YOUR ASSIGNMENT ▸ Looking at the material below, count the lines that contain "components" and answer with the count only.

PROVIDED DATA ▸
.....

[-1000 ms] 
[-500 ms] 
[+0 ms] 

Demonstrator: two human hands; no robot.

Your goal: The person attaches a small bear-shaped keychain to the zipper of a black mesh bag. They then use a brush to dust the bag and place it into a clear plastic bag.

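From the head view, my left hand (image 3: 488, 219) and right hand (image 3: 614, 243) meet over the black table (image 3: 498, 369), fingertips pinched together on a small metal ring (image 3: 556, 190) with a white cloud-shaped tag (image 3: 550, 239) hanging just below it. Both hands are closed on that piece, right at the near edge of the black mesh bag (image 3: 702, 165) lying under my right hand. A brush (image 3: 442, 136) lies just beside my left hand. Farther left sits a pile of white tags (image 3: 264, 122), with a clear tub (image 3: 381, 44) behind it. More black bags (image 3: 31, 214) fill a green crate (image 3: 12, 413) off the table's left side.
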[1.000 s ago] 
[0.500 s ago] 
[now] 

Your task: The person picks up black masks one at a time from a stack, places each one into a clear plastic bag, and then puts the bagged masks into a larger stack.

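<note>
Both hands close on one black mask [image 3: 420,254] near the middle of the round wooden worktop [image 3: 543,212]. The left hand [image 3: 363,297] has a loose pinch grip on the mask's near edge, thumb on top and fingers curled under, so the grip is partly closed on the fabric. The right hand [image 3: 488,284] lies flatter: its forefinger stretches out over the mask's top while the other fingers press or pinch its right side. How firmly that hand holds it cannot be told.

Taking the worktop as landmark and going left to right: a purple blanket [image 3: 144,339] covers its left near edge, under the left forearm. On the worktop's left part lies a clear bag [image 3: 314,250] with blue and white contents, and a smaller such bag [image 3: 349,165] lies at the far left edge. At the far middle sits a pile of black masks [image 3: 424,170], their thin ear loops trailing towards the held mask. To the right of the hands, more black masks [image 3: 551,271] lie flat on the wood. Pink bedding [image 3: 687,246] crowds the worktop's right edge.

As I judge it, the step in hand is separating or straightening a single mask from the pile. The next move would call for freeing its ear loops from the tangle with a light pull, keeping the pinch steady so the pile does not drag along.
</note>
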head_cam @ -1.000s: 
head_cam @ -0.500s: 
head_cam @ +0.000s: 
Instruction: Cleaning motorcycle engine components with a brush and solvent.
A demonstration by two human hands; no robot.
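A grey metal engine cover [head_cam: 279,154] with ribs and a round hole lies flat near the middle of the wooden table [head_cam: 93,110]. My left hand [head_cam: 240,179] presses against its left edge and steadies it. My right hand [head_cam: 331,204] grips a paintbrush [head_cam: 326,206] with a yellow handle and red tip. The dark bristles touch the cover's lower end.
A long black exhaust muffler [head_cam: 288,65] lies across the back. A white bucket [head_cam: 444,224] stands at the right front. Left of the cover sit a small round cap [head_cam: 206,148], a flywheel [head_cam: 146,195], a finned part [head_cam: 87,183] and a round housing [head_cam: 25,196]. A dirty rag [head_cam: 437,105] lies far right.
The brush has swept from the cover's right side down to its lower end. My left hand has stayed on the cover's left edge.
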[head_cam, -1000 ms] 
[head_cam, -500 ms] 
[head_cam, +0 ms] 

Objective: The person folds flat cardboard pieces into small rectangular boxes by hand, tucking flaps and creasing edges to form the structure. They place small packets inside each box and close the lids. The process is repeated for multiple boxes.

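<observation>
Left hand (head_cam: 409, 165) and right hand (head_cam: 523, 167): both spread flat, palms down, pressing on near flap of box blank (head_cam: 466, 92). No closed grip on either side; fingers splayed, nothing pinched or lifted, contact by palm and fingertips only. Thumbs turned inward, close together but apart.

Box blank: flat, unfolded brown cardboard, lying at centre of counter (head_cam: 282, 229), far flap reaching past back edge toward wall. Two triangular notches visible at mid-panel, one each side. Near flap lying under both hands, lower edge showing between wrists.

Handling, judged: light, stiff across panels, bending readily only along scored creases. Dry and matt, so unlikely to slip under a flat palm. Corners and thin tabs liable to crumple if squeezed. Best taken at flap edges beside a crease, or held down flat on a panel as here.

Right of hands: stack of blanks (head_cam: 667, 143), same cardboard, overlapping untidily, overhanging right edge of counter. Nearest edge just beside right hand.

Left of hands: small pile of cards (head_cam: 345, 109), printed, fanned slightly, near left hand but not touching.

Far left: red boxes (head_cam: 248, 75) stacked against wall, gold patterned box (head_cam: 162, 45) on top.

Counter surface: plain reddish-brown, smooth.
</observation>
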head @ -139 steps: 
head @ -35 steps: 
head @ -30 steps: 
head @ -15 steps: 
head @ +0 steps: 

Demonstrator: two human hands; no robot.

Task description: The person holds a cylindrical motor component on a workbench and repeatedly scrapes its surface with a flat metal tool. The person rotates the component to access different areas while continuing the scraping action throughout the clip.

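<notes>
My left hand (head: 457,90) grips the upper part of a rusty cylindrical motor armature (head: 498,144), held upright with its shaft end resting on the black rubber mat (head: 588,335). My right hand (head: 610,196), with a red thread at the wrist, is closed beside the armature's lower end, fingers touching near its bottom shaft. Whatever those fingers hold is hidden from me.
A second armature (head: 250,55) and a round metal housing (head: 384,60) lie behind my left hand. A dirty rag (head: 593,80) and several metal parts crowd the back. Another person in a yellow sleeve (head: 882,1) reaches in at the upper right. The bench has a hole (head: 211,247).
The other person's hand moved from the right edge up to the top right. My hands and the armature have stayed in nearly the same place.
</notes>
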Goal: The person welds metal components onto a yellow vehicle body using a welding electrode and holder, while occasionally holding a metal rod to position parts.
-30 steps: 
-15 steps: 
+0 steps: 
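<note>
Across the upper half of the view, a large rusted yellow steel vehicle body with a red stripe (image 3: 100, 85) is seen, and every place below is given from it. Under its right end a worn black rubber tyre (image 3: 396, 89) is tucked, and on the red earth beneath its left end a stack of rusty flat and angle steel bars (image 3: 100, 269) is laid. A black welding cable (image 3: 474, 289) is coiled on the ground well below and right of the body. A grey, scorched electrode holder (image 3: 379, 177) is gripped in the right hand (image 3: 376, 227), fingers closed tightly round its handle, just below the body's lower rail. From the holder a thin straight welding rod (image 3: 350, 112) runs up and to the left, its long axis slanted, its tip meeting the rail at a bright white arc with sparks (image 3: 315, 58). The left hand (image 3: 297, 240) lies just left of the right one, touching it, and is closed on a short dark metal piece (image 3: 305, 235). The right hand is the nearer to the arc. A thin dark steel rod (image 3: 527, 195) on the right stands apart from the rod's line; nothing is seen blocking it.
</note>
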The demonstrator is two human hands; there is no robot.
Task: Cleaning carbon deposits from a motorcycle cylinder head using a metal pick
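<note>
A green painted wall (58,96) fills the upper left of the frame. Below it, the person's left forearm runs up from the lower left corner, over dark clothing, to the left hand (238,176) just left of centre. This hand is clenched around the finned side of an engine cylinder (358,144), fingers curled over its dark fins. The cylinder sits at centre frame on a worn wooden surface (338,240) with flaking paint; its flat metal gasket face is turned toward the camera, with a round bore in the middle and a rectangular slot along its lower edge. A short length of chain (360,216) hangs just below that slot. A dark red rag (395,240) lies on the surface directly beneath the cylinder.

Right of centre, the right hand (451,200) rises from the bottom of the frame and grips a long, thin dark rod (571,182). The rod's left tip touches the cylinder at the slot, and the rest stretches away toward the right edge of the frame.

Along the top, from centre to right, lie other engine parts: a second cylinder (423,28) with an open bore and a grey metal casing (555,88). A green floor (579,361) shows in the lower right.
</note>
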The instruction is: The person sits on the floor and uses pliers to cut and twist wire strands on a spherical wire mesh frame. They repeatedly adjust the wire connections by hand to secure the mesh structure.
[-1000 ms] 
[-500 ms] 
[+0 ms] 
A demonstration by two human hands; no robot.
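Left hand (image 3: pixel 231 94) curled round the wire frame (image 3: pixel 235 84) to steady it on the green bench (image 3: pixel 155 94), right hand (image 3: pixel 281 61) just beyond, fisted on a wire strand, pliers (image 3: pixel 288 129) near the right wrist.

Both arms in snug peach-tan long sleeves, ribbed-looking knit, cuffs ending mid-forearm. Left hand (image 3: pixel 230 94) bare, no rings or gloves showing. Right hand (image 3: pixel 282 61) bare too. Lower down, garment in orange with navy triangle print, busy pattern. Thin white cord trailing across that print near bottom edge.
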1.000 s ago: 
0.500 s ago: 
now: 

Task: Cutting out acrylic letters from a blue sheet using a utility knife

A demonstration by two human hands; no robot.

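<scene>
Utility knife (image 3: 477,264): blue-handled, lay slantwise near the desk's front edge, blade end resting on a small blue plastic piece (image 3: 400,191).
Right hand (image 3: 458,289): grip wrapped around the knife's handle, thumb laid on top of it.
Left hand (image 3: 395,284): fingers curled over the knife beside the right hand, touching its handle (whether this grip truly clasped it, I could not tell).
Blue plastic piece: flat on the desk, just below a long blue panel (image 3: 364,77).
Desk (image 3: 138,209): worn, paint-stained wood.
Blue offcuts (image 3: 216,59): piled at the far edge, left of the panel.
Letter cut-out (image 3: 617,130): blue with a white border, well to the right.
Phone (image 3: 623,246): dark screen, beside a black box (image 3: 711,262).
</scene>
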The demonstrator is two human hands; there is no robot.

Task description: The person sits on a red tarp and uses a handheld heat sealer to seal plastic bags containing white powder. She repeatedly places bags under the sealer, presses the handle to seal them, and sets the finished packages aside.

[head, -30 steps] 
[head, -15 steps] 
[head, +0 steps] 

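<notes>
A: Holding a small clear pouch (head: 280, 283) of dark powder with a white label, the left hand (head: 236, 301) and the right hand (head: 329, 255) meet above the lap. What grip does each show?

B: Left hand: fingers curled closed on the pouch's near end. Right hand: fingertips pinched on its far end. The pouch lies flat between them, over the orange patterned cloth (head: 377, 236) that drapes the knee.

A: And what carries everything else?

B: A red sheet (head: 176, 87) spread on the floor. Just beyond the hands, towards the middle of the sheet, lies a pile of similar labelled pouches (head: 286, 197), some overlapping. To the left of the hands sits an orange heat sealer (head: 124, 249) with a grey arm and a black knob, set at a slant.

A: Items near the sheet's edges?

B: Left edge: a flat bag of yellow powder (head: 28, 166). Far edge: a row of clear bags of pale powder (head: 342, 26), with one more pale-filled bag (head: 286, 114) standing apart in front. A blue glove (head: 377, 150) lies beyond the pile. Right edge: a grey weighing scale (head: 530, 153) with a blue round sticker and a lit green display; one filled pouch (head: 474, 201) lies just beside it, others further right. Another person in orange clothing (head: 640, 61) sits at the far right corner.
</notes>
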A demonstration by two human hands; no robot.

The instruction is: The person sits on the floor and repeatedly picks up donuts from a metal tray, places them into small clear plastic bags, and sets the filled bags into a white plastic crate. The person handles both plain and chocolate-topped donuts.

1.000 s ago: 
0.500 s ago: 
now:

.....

EXPECTED ANSWER ▸ 2